What the task asks
Give back exactly the lines that run from the beginning of the entries to the line containing "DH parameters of", both included, and nothing else.

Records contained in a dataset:

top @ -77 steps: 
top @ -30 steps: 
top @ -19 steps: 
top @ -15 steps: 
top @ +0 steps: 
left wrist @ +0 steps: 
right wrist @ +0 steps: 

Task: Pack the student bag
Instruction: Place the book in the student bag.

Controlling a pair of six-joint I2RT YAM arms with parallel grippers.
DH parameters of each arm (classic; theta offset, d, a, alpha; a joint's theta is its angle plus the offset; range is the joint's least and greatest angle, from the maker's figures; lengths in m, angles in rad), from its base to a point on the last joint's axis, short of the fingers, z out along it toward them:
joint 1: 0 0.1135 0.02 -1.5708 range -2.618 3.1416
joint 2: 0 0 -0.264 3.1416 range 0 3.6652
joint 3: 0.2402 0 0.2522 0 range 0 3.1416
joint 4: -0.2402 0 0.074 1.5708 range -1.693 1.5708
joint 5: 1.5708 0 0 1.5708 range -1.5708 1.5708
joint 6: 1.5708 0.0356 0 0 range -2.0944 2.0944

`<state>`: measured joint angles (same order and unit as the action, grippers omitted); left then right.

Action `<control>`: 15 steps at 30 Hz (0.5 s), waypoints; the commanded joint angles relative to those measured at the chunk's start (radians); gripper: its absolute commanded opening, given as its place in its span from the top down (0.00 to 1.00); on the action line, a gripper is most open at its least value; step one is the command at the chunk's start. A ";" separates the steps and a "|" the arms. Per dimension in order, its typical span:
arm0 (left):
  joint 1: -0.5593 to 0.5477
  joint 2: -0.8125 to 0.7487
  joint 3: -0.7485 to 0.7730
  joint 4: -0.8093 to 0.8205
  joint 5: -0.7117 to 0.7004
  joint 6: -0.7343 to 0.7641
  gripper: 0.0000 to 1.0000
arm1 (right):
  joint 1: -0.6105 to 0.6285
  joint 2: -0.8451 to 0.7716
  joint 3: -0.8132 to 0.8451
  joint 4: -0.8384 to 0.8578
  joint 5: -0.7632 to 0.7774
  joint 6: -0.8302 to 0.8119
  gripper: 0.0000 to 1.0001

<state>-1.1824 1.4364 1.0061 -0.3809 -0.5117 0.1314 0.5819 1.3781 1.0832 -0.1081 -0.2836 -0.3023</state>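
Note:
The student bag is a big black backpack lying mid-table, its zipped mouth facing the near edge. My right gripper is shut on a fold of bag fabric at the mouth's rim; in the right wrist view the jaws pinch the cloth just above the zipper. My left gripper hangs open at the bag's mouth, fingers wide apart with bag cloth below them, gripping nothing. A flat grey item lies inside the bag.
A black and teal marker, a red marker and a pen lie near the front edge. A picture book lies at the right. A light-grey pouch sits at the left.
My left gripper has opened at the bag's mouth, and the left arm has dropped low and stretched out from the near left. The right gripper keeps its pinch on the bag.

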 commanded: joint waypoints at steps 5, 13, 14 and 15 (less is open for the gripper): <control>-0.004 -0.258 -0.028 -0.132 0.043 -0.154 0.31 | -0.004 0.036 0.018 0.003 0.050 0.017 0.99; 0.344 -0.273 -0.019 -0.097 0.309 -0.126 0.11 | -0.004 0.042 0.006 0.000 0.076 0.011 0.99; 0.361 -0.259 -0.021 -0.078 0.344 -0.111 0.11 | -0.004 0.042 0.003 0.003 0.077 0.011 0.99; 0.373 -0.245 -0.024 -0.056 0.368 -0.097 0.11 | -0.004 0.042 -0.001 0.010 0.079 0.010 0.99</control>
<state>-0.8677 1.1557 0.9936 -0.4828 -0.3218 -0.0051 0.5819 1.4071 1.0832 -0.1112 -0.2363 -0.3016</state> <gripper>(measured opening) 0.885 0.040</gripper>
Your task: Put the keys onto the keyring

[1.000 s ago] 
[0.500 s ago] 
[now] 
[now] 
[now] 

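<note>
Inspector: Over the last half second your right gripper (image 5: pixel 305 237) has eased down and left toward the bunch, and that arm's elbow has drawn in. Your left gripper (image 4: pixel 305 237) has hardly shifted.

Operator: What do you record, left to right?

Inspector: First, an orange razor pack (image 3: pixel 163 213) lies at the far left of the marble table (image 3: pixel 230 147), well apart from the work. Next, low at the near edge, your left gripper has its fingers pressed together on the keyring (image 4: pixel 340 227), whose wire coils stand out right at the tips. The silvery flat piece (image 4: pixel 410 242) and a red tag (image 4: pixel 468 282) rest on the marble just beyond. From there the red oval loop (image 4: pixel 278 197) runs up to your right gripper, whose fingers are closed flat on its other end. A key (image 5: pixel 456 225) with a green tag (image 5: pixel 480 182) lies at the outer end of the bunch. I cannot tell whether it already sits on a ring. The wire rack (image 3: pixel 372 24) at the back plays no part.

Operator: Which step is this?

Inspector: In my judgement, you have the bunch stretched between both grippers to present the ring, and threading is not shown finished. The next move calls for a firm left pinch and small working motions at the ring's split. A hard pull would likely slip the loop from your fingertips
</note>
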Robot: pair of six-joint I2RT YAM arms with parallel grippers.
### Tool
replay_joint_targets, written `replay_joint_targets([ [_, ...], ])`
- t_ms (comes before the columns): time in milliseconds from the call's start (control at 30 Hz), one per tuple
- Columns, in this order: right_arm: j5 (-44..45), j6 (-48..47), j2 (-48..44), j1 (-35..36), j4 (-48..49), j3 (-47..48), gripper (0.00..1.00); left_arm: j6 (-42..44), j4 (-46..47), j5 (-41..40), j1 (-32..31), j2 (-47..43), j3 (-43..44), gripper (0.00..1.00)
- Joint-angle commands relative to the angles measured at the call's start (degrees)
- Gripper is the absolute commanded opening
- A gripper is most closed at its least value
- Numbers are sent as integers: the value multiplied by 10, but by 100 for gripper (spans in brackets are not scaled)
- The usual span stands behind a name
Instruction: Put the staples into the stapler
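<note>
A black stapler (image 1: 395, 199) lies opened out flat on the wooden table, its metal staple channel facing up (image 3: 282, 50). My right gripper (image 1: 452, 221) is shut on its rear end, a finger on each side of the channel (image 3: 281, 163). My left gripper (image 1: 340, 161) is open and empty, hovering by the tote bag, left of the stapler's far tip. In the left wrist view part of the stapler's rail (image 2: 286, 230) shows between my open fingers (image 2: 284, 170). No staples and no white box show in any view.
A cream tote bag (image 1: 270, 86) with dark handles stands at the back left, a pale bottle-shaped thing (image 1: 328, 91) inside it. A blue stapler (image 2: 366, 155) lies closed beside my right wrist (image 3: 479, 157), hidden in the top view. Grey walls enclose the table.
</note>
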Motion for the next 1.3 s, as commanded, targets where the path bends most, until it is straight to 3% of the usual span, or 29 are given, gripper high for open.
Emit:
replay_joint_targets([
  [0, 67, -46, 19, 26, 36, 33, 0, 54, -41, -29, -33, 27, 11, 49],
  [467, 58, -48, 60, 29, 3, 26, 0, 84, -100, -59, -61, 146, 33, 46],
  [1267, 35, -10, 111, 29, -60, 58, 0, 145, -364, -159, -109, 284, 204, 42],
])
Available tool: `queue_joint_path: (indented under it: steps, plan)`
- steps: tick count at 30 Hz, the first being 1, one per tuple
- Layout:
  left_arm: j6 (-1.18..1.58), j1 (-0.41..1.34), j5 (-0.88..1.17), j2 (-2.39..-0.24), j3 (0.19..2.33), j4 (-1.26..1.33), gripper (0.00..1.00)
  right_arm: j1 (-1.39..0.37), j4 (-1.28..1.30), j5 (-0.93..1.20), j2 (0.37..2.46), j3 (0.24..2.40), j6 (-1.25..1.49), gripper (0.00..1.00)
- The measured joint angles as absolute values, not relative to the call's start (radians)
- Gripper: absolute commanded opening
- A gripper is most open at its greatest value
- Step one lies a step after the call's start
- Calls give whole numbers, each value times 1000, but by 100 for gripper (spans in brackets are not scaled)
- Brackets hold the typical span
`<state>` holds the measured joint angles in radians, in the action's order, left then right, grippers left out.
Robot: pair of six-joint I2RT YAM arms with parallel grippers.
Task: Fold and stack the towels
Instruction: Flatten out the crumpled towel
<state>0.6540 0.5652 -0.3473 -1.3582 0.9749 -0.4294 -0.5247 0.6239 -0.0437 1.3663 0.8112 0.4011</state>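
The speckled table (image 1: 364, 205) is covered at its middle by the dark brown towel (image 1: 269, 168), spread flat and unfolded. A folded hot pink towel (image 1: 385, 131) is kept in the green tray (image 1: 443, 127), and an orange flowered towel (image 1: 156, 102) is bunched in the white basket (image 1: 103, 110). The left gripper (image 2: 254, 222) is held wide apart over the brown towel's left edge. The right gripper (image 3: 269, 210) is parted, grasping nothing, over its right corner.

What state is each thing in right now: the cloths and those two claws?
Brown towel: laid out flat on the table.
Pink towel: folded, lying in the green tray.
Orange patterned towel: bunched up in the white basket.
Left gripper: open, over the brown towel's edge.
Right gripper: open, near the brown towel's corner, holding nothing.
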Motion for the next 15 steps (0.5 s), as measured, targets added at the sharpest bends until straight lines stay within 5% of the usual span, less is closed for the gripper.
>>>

Response
top @ -77 steps: 
top @ -30 steps: 
top @ -19 steps: 
top @ -15 steps: 
top @ +0 steps: 
left wrist @ +0 steps: 
right wrist @ +0 steps: 

Task: Pack the student bag
Instruction: Place the book in the student bag.

Controlling a pair of six-joint I2RT YAM arms with parallel grippers.
DH parameters of each arm (classic; theta offset, d, a, alpha; a joint's theta is its angle plus the offset; range is the joint's least and greatest angle, from the maker's figures; lengths in m, angles in rad), from its base to a point on the last joint's axis, short of the fingers, z out along it toward them:

The exercise asks for nothing more than this.